■ TASK GOAL
Copy exactly the stretch of data below from the line with "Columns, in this" through the line with "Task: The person", including both of those lines.

■ RECORDED DATA

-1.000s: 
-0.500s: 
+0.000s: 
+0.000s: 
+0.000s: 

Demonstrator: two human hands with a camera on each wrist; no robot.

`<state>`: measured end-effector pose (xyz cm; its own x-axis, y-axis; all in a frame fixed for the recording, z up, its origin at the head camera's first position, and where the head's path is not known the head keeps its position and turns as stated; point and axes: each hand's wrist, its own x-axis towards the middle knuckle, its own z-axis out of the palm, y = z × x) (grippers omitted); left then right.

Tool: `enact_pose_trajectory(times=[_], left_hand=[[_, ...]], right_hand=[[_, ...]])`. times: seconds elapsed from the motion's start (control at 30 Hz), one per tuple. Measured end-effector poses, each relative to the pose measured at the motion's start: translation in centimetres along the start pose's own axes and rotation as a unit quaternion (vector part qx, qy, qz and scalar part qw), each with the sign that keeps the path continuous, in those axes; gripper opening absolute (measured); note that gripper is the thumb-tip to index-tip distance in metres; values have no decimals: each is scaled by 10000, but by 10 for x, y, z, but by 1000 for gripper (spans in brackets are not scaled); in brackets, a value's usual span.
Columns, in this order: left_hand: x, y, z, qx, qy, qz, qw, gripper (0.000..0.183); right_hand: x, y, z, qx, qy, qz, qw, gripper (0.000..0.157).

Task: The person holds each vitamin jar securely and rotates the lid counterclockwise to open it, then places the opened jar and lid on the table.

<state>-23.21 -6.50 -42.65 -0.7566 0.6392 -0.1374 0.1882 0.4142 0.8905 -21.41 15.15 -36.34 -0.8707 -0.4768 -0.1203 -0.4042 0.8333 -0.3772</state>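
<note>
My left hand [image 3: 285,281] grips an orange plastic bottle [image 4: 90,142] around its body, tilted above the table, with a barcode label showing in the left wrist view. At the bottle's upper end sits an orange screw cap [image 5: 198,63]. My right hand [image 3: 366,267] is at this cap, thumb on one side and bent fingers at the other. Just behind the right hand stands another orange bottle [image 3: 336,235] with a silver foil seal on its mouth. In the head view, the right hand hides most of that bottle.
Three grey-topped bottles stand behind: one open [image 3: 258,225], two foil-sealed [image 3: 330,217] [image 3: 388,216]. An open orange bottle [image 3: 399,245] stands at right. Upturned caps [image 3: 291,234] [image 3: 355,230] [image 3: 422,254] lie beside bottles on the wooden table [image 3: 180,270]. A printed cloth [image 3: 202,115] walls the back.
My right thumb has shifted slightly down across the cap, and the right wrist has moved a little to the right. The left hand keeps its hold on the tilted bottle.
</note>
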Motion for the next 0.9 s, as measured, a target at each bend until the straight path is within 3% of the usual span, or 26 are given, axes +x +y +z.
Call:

■ SOLUTION FOR THIS PROBLEM
Columns, in this order: left_hand: x, y, z, qx, qy, qz, qw, gripper (0.000..0.183); right_hand: x, y, z, qx, qy, qz, qw, gripper (0.000..0.157).

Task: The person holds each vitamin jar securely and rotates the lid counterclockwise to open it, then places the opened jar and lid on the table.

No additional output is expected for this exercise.